- **Required action**: Output, verbatim and without pictures, the lines from the first line of the listing through the line containing "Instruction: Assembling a".

--- Recorded data ---

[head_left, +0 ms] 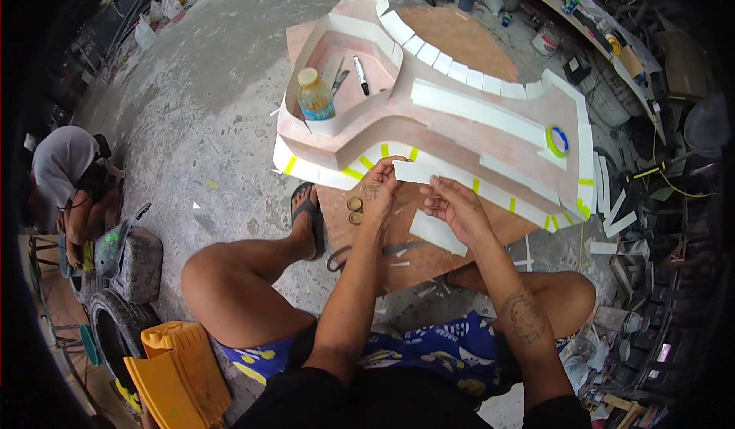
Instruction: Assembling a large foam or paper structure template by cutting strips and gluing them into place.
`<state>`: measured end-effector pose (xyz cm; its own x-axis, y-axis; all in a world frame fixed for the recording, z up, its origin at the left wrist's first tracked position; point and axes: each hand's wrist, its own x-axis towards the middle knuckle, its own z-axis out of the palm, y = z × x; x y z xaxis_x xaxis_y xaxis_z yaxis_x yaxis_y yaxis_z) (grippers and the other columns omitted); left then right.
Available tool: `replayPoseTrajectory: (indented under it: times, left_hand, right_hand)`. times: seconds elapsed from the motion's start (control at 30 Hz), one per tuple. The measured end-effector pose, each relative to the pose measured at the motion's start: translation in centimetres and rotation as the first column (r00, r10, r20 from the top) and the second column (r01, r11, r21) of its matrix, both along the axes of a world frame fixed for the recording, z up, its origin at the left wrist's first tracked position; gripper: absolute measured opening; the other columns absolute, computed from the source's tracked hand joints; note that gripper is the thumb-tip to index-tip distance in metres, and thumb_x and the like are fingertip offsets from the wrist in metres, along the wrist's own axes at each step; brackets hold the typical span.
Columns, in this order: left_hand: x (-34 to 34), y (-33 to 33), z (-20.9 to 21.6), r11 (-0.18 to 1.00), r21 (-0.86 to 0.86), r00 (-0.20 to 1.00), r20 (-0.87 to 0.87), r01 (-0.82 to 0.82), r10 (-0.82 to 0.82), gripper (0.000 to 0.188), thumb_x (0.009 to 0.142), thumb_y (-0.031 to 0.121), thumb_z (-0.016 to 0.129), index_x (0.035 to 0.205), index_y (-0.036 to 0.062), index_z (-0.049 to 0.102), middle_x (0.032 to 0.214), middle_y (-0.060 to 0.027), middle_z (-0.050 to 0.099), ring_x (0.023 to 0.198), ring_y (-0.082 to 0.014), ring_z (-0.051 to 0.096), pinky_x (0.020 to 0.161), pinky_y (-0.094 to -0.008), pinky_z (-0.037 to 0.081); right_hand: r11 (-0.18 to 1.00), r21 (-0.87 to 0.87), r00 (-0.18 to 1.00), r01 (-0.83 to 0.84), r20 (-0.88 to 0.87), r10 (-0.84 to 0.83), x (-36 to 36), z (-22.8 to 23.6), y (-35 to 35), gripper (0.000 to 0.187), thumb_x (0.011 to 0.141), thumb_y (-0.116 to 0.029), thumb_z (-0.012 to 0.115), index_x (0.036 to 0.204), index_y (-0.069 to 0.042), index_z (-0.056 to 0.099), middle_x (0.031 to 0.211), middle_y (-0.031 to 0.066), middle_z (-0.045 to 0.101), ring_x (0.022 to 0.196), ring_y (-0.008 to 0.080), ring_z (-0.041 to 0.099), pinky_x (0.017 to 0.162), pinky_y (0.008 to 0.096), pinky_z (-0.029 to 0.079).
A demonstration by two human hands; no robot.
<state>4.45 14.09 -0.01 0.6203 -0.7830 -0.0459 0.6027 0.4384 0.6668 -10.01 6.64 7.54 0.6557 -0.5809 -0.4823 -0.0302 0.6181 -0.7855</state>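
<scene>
**A:** White strip [413,171], that's what both hands are on, held flat just off the near edge of the pink mould [459,134], roughly the middle of the view.

**B:** Which step would you call it?

**A:** Lining the edge, I'd judge. White pieces already run round the mould's rim with yellow tape tabs [366,162] across them, and this strip sits at a stretch near 6 o'clock of the mould. The next move would call for pressing it flush against the side wall and lining its end up with the neighbouring piece.

**B:** And the grip?

**A:** Left hand [379,191] has its fingers closed on the strip's left end, pinched. Right hand [455,208] is pinched on the strip's right end from below, with a second white piece [436,232] just under it (whether that hand also carries it, I can't tell).

**B:** Anything else close by?

**A:** A bottle [315,94] and a black marker [360,75] stand in the mould's recess at 11 o'clock, a tape roll [557,140] lies on top at 2 o'clock.
</scene>
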Motion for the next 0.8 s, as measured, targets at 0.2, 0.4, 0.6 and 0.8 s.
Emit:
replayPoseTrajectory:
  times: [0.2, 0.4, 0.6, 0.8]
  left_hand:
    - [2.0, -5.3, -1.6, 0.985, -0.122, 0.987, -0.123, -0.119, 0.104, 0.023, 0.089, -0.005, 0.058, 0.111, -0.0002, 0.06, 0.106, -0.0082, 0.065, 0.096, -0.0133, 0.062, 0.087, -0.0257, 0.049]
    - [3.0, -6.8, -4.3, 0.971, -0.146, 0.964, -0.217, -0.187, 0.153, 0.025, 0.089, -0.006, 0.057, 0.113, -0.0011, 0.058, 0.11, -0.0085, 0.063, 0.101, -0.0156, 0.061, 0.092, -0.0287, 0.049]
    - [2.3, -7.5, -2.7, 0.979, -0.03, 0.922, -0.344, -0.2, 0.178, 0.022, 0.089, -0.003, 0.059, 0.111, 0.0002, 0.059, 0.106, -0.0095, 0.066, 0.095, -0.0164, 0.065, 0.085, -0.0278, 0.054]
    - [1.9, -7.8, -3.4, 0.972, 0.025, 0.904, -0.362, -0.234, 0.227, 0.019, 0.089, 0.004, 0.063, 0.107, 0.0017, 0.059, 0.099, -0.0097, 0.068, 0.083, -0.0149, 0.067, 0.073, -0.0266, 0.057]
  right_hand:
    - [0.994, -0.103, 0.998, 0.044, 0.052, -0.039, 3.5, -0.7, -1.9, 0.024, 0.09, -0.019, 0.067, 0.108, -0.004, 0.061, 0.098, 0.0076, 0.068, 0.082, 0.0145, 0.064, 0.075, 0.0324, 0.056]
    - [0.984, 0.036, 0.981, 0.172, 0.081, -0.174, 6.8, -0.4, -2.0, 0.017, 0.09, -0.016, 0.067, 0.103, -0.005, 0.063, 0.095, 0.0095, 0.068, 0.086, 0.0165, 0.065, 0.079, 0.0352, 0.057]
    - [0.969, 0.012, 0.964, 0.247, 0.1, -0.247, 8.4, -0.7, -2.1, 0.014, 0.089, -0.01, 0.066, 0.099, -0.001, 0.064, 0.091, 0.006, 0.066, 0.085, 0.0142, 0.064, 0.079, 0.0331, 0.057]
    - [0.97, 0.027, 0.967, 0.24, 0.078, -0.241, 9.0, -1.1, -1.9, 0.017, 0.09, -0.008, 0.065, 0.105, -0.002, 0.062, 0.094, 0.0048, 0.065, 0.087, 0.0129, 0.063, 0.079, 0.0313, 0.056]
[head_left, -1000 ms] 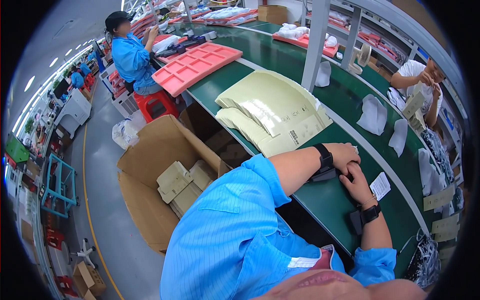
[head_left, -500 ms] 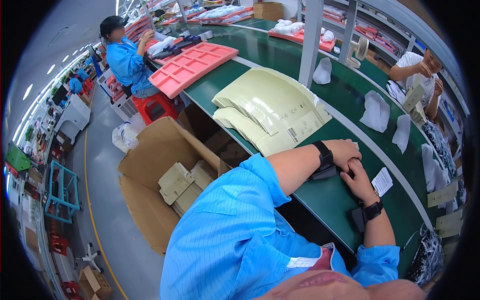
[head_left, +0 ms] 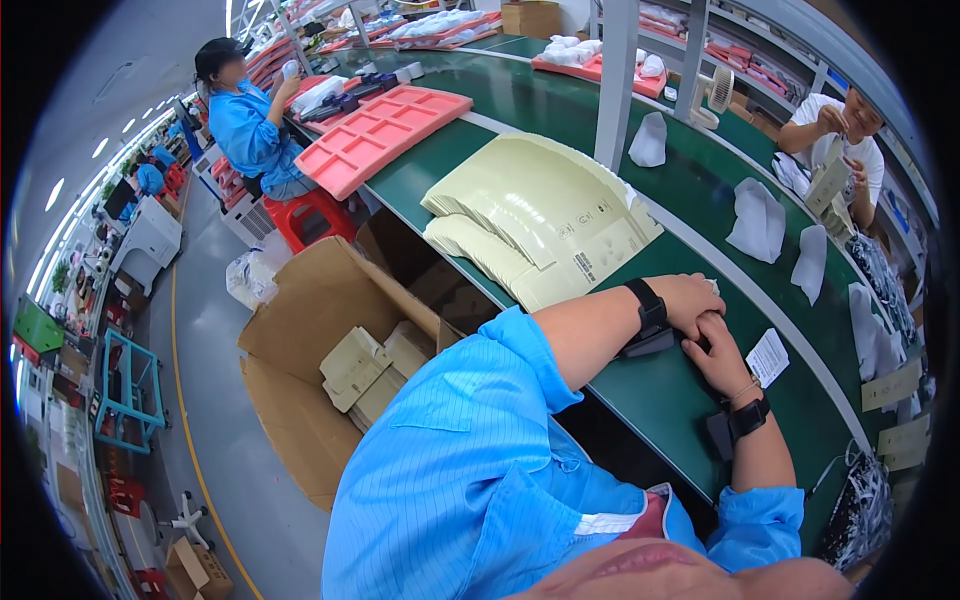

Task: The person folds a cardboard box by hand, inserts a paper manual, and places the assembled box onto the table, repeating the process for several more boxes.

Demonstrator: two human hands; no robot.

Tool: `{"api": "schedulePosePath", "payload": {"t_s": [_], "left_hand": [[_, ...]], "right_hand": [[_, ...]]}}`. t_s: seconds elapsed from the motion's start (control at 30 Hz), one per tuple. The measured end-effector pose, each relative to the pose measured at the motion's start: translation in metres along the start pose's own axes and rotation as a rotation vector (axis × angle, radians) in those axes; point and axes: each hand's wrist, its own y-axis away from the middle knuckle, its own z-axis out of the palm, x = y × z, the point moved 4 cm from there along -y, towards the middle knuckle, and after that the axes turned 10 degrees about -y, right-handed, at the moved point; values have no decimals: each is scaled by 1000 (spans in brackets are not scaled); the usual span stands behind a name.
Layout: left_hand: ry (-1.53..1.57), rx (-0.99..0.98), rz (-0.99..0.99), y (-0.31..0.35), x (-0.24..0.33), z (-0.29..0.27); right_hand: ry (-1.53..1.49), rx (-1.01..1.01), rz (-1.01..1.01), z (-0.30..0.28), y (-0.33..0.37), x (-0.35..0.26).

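My left hand (head_left: pixel 690 303) is closed above the green work surface, its fingers bent inward. A small white bit (head_left: pixel 713 287) shows at its fingertips; the rest of what it pinches is hidden. My right hand (head_left: pixel 716 354) meets it from below, fingers curled and touching the left hand, and I cannot make out what lies between them. Both wrists wear black bands, each with a dark box-like piece. Beside the right hand is a white printed slip (head_left: pixel 767 357). A fanned stack of cream flat carton blanks (head_left: pixel 545 215) lies to the left of my hands.
A large open cardboard box (head_left: pixel 290 370) with cream pieces stands left of the green bench (head_left: pixel 640 395). Farther off are a pink compartment tray (head_left: pixel 385 135), white pouches (head_left: pixel 757 220), a grey post (head_left: pixel 617 90) and a fan (head_left: pixel 712 98). Two co-workers sit left and right.
My hands stay nearly in place, close together. The left co-worker now raises a white item. The right co-worker's hands have shifted around a cream carton. The pouches and slip appear slightly farther right.
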Motion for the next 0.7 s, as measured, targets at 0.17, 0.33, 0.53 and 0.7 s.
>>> {"api": "schedulePosePath", "payload": {"t_s": [0.17,0.33,0.53,0.7], "left_hand": [[-4,19,8,-1,-2,3],[8,7,2,-1,-1,-1],[12,22,12,1,-4,2],[-5,54,17,-2,-5,6]], "right_hand": [[-9,0,0,-1,-1,-3],[-1,8,-10,0,-1,-2],[2,-2,-13,2,-4,-2],[-10,8,-28,-1,-4,-3]]}}
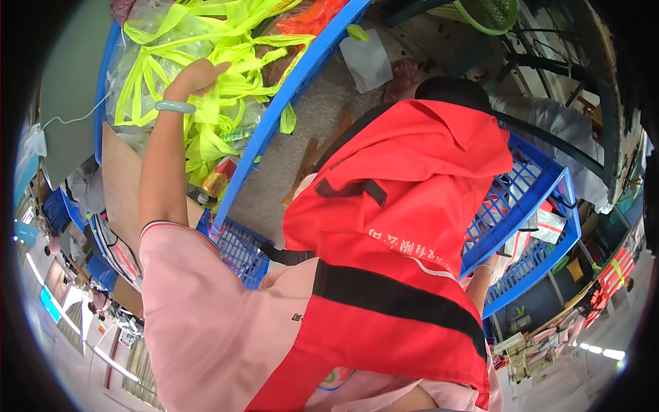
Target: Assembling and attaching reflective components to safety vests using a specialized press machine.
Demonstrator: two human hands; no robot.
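Note:
My left hand (195, 77), with a pale green bangle at the wrist, reaches into a large blue crate (271, 123) at the upper left. It is on a tangle of neon yellow-green fabric strips (237, 82), its fingers closed on some of them; the fingertips are partly hidden. Clear plastic (154, 31) lies under and beside the strips. At the right, my right hand is down by a blue basket (504, 206). Only the wrist and part of the forearm (480, 285) show, and the basket's side hides the fingers.
My red apron (405, 288) fills the middle and blocks the view below. White and red-striped fabric pieces (546, 223) are in the right basket. Another blue basket (244, 254) stands low at the left. A white paper (366, 60) and a green basket (484, 14) lie farther off.

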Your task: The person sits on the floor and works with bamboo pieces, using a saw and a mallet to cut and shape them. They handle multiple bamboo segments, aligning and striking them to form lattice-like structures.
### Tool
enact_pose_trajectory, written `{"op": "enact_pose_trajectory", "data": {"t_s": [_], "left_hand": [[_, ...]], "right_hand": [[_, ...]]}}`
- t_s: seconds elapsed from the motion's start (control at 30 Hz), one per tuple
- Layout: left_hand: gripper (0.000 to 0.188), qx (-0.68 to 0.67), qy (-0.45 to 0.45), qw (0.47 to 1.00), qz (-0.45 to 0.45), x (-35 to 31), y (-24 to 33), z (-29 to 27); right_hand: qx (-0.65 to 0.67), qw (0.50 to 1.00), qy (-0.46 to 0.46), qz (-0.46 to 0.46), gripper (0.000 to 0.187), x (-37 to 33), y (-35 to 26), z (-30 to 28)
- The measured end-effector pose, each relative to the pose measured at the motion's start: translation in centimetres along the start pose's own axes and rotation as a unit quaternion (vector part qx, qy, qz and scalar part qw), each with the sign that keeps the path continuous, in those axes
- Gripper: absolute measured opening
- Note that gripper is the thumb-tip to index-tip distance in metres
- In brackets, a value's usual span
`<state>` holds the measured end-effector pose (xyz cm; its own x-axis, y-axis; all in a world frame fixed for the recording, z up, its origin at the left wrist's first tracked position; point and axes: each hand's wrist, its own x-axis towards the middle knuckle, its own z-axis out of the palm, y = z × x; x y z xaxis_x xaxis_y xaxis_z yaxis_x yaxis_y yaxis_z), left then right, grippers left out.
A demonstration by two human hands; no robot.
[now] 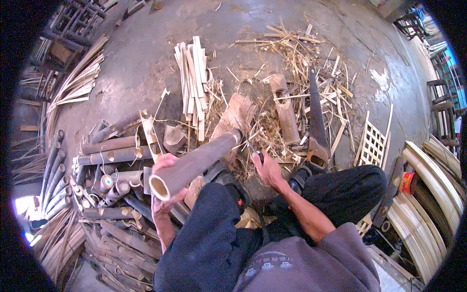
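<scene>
My left hand (162, 204) grips a dark brown bamboo tube (199, 163) near its open, hollow end, left of my knees. The tube's far end rests on or just over a worn wooden block (234, 116) on the floor. My right hand (270, 172) is closed around the dark handle of a knife (261, 157), to the right of the tube's far end. Its blade shows only as a thin strip against the shavings (265, 138). Beyond my right hand lie a cut bamboo piece (288, 121) and a handsaw (317, 117).
Split strips (191, 80) lie in a bundle ahead. Bamboo tubes (116, 156) are piled on my left. A woven lattice panel (372, 142) and curved pale strips (423, 219) are on my right. Scraps (335, 90) litter the floor around the saw.
</scene>
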<state>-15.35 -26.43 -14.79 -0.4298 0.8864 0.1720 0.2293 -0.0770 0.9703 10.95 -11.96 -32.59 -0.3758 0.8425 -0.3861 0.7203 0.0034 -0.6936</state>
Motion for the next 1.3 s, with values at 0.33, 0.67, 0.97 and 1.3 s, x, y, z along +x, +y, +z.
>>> {"op": "enact_pose_trajectory", "data": {"t_s": [0.33, 0.67, 0.97, 1.3], "left_hand": [[0.065, -0.101, 0.313, 0.944, 0.015, 0.8, -0.4, 6.2], [0.056, -0.086, 0.363, 0.928, -0.021, 1.4, 1.2, 8.9], [0.073, -0.121, 0.167, 0.978, 0.032, -0.3, -1.1, 5.7], [0.072, -0.084, -0.028, 0.993, 0.074, 0.4, -1.6, 2.8]], "right_hand": [[0.021, 0.997, -0.058, -0.047, 0.049, -2.7, -6.5, 0.1], [0.051, 0.998, 0.038, -0.007, 0.049, -0.1, -2.0, 2.7], [0.037, 0.999, 0.026, -0.007, 0.045, -0.4, -3.8, 1.1], [0.017, 0.999, -0.037, -0.012, 0.050, 1.1, -2.2, 0.5]]}}
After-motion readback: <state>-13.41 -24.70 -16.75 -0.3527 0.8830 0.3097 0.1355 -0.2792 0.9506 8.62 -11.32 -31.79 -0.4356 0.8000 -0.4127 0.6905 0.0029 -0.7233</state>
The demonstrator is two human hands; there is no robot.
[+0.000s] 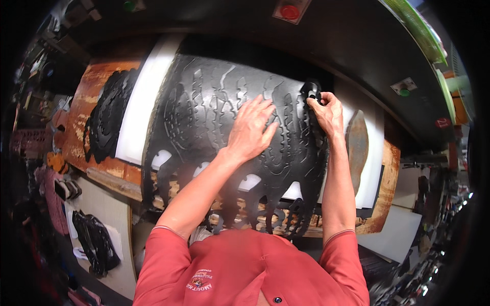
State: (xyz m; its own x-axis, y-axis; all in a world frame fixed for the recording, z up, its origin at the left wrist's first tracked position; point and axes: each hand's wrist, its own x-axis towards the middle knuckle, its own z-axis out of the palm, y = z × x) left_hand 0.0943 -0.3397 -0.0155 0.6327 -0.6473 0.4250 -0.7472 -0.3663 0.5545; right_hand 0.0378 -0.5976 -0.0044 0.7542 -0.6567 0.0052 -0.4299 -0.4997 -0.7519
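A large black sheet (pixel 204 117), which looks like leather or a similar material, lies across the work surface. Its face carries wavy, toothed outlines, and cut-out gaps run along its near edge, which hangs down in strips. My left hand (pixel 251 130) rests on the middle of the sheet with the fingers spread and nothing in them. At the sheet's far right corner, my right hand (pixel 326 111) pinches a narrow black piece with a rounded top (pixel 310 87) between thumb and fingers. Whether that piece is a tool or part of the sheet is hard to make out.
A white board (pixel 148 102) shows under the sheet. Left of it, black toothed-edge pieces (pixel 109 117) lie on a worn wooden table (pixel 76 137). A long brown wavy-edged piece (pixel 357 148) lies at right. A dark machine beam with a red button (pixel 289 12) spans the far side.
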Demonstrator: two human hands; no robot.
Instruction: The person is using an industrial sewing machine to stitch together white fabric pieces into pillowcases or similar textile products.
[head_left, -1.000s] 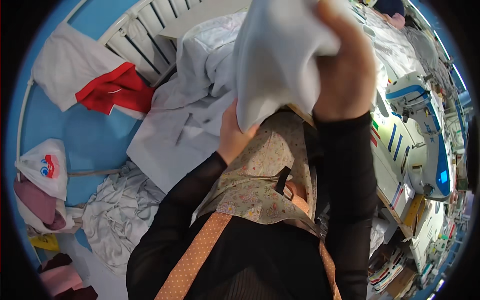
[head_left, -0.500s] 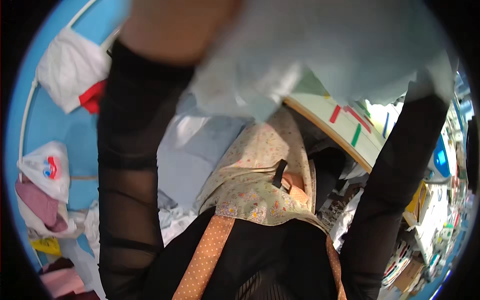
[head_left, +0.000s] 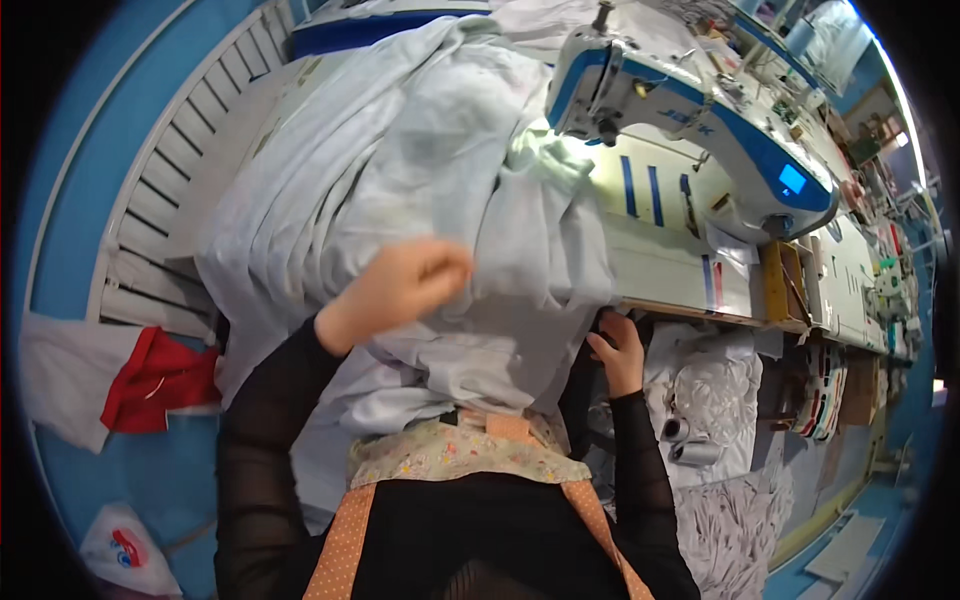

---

- **Response below**:
[head_left, +0 ms] 
Instruction: Assembling a large foam or paper structure template by cutting strips and gluing them into place.

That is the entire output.